Overall Satisfaction with Hadoop

We use Hadoop as the main framework to store and process our data, which including very large log files from multiple applications, user behavior data and movie metadata. We deploy our Hadoop cluster in AWS and Hadoop allows us to effective store this data in multiple machines with a consistent pattern and we use Hadoop to process business function such as analytics user behavior, checking application performance and stability, and user taste base on the specified movie type and user age, and time.
  • Allow storing of very big data files in multiple machines with high availability.
  • Effective process large data files with high speed and correct result.
  • Easy to install and configure a Hadoop cluster.
  • Map Reduce framework is simple to understand.
  • It is not suitable for real-time processing.
  • Data store in Hadoop should be in the same pattern in order to process by Map Reduce.
  • Community and support are quite limited.
  • Provides a reliable distributed storage to store and retrieve data.
  • Reduce cost by utilizing spot and low-cost VM in AWS.

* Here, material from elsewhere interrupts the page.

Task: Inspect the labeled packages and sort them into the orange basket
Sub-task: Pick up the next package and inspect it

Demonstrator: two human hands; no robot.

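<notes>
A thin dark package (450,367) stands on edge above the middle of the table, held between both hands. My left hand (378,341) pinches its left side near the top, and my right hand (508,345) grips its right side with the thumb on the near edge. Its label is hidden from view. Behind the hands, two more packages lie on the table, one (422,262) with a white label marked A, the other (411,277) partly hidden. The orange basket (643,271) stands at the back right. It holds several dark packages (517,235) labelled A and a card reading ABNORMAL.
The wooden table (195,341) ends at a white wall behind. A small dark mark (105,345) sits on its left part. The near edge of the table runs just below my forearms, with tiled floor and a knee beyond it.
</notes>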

  • Shorten development time.
We considered using Relationship database with Oracle Database and Java applications to process our data but ended up with Hadoop despite it being almost new. However, it proved to be the correct solution, we just need a little time to get started with Hadoop and it allows it to save cost on license and EC2 cost as we configure DataNode to be on-demand or spot instance, it also provides high performance and easy to implement as Map-Reduce function is quite simple.
Amazon Elastic Compute Cloud (EC2), MySQL, AWS Lambda
Hadoop is best suitable for analytics and summary scenarios when input data is very big but in the same pattern such as analytics of a very big log file or parallel processing very big files to retrieve information. We would not use Hadoop for real-time processing or when input data is small, or in the case that we need complex data relationships.